Intervention de Jean-Louis Roumegas

Réunion du 1er juin 2016 à 9h30
Commission du développement durable et de l'aménagement du territoire

Photo issue du site de l'Assemblée nationale ou de WikipediaJean-Louis Roumegas :

Nous avons cherché à mettre en lumière les différentes contributions des divers secteurs – secteur routier, agriculture, secteur résidentiel – sur la pollution de l'air, en nous appuyant sur les travaux de la Cour des comptes, qui a relevé qu'ils contribuent de manière inégale à la lutte contre la pollution de l'air.

L'industrie et les transports sont les secteurs qui ont le plus progressé. La première a progressé essentiellement pour des raisons réglementaires, grâce à l'application de normes sur les émissions de polluants dont le contrôle est relativement aisé pour les services de l'État. Dans les transports, l'on a progressé essentiellement par l'évolution des motorisations, qui sont devenues beaucoup moins polluantes : le secteur doit cependant continuer ses efforts, car il est encore l'un de ceux qui produisent le plus de polluants.

Plusieurs raisons contribuent cependant aux limites de la lutte contre la pollution de l'air dans le secteur des transports. Premièrement, la fiscalité des carburants et le taux réduit de TICPE en faveur du gazole subventionnent l'achat des voitures diesel, qui émettent pourtant plus de NOx et de particules fines que les voitures essence : ce n'est pas logique. Deuxièmement, la dernière version du bonus-malus et la prime de conversion, créée en 2015, sont axées sur la réduction des gaz à effet de serre et donc du CO2. Ils n'aident quasiment pas les consommateurs à acheter les voitures essence les moins polluantes.

Troisièmement, le transport routier de marchandises a réduit fortement ses émissions mais continue de polluer, surtout pendant le dernier kilomètre de livraison. Les solutions alternatives – camions et véhicules utilitaires roulant au gaz ou à l'électricité – existent, mais elles sont encore trop coûteuses. Contrairement à ce qui se pratique ailleurs en Europe, il n'y a pas encore de transport de charges vers des véhicules propres sur le dernier kilomètre.

Quatrièmement, l'un des outils les plus efficaces, qui permet d'agir sur le nombre et la qualité des véhicules en circulation, à savoir les zones à basses émissions, n'a toujours pas été mis en oeuvre en France. Vingt villes se sont engagées à le faire, mais les premières zones ne pourront pas voir le jour avant 2017. À l'inverse, Londres, Milan et Berlin ont mis en place cet outil depuis environ dix ans. Il ne s'agit pas seulement de rendre possible un péage, comme on le connaît à Londres, mais de définir aussi des zones réglementées réservées aux véhicules propres.

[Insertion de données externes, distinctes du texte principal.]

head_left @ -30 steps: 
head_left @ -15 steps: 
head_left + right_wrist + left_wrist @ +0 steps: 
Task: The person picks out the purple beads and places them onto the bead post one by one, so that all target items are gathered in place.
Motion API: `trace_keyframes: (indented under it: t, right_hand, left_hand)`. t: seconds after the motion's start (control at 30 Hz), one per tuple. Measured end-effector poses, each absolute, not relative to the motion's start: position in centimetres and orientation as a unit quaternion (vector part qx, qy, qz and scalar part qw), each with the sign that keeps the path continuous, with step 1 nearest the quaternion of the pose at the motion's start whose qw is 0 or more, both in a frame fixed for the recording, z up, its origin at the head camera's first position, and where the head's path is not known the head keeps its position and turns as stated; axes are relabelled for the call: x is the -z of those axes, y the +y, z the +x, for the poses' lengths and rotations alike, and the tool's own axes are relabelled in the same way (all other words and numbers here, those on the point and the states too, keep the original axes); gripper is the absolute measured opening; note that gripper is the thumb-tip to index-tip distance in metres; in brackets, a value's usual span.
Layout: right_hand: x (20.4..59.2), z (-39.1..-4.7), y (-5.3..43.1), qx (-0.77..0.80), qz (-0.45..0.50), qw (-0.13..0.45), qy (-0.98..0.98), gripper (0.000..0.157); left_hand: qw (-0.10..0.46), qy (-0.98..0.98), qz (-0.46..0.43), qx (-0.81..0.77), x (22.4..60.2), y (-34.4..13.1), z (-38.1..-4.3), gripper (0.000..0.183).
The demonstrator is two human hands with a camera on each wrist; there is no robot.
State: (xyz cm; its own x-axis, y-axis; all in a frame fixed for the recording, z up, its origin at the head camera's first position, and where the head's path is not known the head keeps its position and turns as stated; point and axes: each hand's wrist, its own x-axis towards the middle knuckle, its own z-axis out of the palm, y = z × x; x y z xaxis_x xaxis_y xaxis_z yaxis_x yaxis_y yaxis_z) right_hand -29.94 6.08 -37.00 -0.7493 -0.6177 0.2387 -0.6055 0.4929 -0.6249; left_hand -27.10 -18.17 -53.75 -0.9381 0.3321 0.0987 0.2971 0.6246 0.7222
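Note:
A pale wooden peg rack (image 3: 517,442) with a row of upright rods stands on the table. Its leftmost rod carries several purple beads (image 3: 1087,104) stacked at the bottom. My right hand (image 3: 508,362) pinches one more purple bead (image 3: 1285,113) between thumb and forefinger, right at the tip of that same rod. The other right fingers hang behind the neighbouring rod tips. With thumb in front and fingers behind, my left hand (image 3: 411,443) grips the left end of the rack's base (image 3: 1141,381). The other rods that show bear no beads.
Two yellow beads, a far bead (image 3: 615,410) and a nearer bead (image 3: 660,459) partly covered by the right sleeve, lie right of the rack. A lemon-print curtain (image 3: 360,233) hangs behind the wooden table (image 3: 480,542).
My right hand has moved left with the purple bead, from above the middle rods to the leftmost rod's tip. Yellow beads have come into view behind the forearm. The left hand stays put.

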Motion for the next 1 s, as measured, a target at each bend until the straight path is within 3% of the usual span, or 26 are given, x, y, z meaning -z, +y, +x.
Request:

Cinquièmement, le scandale Volkswagen a mis en lumière les failles des tests d'émission des véhicules en laboratoire. Les conditions réelles d'utilisation doivent servir de base à l'évaluation.

Aussi avons-nous formulé des propositions : rendre les aides au renouvellement du parc plus incitatives, en créant, à côté du bonus-malus, centré sur le changement climatique et prenant en compte le CO2, un bonus-malus « pollution atmosphérique » prenant en compte le NOx et les particules, ainsi qu'en instituant une prime à la casse ciblée sur les véhicules très polluants, poids-lourds, véhicules utilitaires lourds (VUL) et autocars anciens ; s'agissant du transport de marchandises, développer l'offre de poids-lourds et de VUL roulant à l'électricité ou au gaz naturel pour véhicules (GNV) et faciliter les ruptures de charge destinées à utiliser de tels véhicules pour effectuer le dernier kilomètre de livraison.

Il conviendrait aussi d'agir sur le nombre de véhicules en circulation en instaurant des zones à faible émission reposant sur l'identification obligatoire des véhicules en fonction des normes Euro – les vignettes annoncées par la ministre de l'écologie vont en ce sens – et l'octroi de facilités de circulation aux véhicules les moins polluants incitant les entreprises à mettre en place le covoiturage et en assurant la prise en charge, par l'employeur, de la moitié des frais engagés par les covoitureurs. Ils le font déjà pour l'abonnement aux transports en commun, mais des outils numériques permettent de mesurer le degré d'utilisation des véhicules et le nombre de passages, données qui pourraient être prises en compte dans les plans de déplacement des entreprises.

Appliquer le nouveau cycle d'essai des véhicules en conditions d'usage réelles et créer une autorité européenne de surveillance des niveaux d'émission des véhicules, qui soit indépendante des États membres et des constructeurs et procède à des contrôles aléatoires sur le parc roulant.